*Exercise aim:* Leave out the pictures and transcribe the rest of the records exactly.

Dataset entries:
★ ★ ★

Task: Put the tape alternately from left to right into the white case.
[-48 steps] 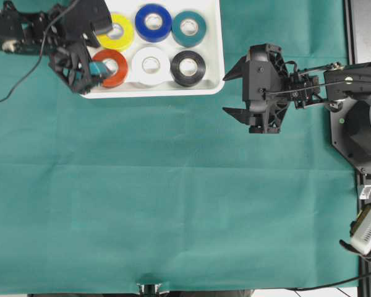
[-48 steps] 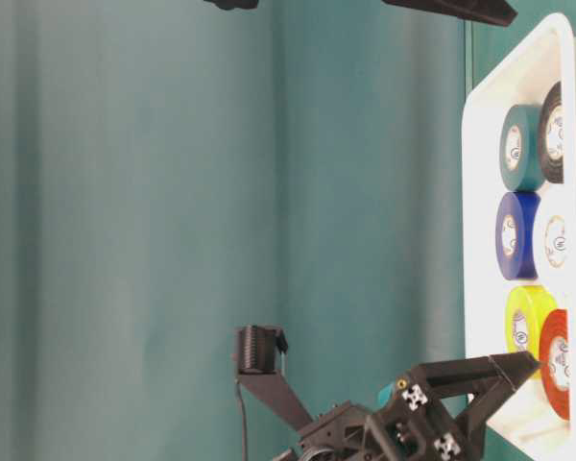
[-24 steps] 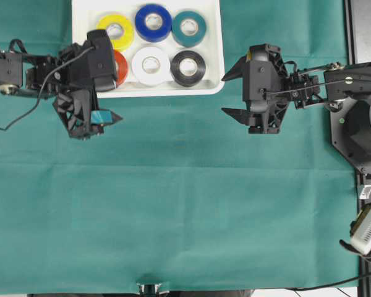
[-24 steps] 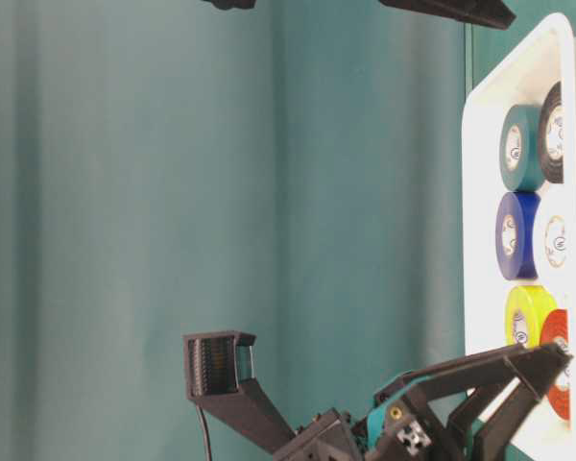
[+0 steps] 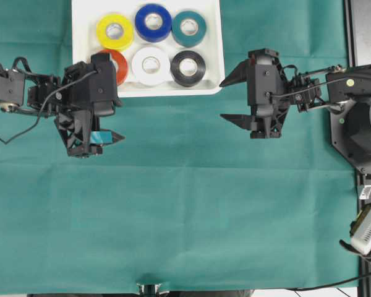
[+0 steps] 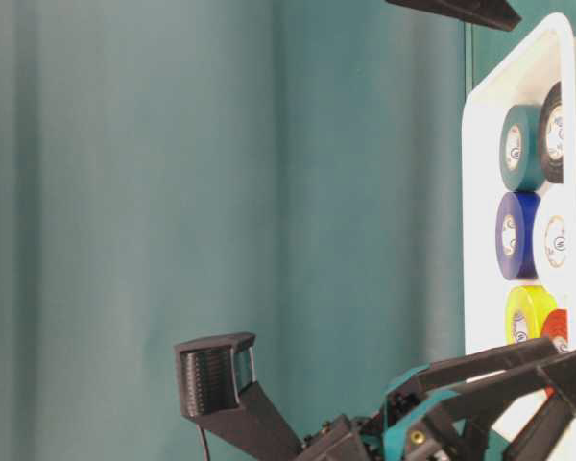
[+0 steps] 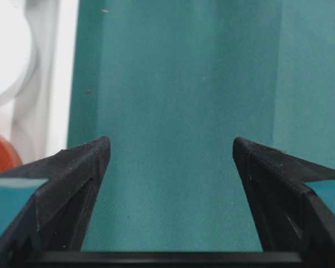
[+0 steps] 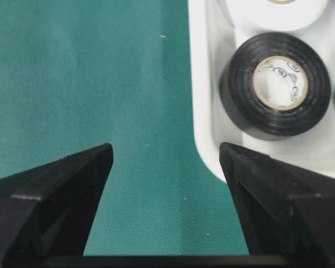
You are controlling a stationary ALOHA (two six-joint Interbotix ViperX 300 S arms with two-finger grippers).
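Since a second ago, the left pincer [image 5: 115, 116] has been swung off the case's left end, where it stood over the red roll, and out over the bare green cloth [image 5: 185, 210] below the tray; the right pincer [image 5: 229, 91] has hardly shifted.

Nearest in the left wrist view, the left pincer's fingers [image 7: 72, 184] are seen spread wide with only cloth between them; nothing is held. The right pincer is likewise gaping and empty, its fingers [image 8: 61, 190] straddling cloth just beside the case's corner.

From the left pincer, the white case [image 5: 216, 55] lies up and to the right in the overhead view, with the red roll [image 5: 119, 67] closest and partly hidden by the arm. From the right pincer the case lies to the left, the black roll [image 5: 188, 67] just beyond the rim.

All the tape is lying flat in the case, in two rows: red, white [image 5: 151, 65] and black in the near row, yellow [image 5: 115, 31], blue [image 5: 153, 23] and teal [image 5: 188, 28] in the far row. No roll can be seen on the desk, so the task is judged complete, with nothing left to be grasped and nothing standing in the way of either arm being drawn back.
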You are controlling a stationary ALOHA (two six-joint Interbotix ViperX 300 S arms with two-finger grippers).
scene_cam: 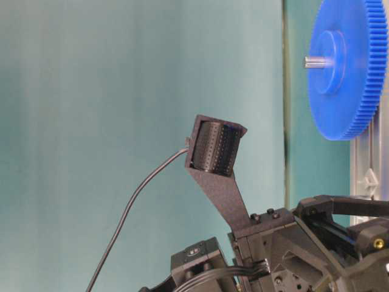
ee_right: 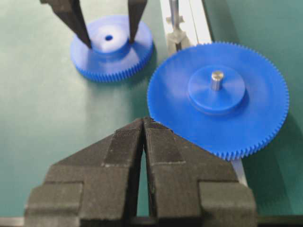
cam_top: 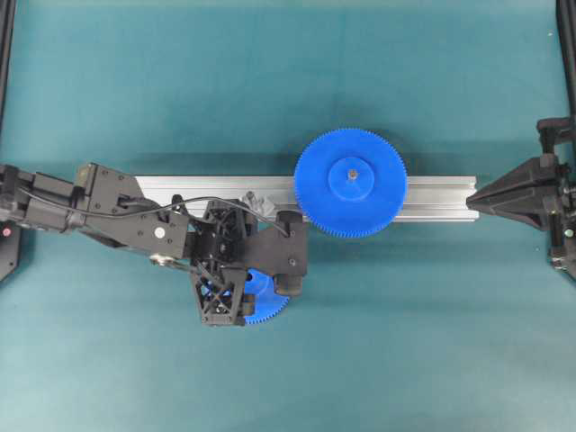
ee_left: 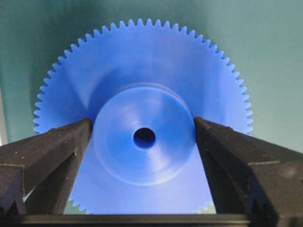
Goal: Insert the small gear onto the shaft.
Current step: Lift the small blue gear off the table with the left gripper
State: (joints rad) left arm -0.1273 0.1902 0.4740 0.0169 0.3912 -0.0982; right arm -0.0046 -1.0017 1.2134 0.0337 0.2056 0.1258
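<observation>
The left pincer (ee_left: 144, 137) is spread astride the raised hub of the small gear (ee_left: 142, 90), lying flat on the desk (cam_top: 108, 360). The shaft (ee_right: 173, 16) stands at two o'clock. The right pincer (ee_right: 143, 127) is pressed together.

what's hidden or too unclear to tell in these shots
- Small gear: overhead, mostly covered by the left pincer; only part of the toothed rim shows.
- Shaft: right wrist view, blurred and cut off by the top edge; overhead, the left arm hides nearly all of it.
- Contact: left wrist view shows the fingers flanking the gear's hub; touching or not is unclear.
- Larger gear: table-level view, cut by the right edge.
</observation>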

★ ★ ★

*Response to this exercise:*
Task: Put the tape alternately from left to right into the white case.
[-48 steps] 
[-48 steps] 
[-24 steps] 
[-24 steps] 
[+0 steps] 
[+0 steps] 
[+0 steps] 
[+0 steps] 
You are controlling a stationary ALOHA (two six-joint Interbotix ViperX 300 S arms with two-finger grippers).
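Since a second ago, the left pincer [image 5: 115, 116] has been swung off the case's left end, where it stood over the red roll, and out over the bare green cloth [image 5: 185, 210] below the tray; the right pincer [image 5: 229, 91] has hardly shifted.

Nearest in the left wrist view, the left pincer's fingers [image 7: 72, 184] are seen spread wide with only cloth between them; nothing is held. The right pincer is likewise gaping and empty, its fingers [image 8: 61, 190] straddling cloth just beside the case's corner.

From the left pincer, the white case [image 5: 216, 55] lies up and to the right in the overhead view, with the red roll [image 5: 119, 67] closest and partly hidden by the arm. From the right pincer the case lies to the left, the black roll [image 5: 188, 67] just beyond the rim.

All the tape is lying flat in the case, in two rows: red, white [image 5: 151, 65] and black in the near row, yellow [image 5: 115, 31], blue [image 5: 153, 23] and teal [image 5: 188, 28] in the far row. No roll can be seen on the desk, so the task is judged complete, with nothing left to be grasped and nothing standing in the way of either arm being drawn back.
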You are controlling a stationary ALOHA (two six-joint Interbotix ViperX 300 S arms with two-finger grippers).
scene_cam: 
ee_right: 
cam_top: 
ee_left: 
Goal: Insert the small gear onto the shaft.
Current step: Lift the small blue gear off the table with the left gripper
State: (joints rad) left arm -0.1273 0.1902 0.4740 0.0169 0.3912 -0.0982; right arm -0.0046 -1.0017 1.2134 0.0337 0.2056 0.1258
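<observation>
The left pincer (ee_left: 144, 137) is spread astride the raised hub of the small gear (ee_left: 142, 90), lying flat on the desk (cam_top: 108, 360). The shaft (ee_right: 173, 16) stands at two o'clock. The right pincer (ee_right: 143, 127) is pressed together.

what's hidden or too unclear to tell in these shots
- Small gear: overhead, mostly covered by the left pincer; only part of the toothed rim shows.
- Shaft: right wrist view, blurred and cut off by the top edge; overhead, the left arm hides nearly all of it.
- Contact: left wrist view shows the fingers flanking the gear's hub; touching or not is unclear.
- Larger gear: table-level view, cut by the right edge.
</observation>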

Nothing more is needed for this answer.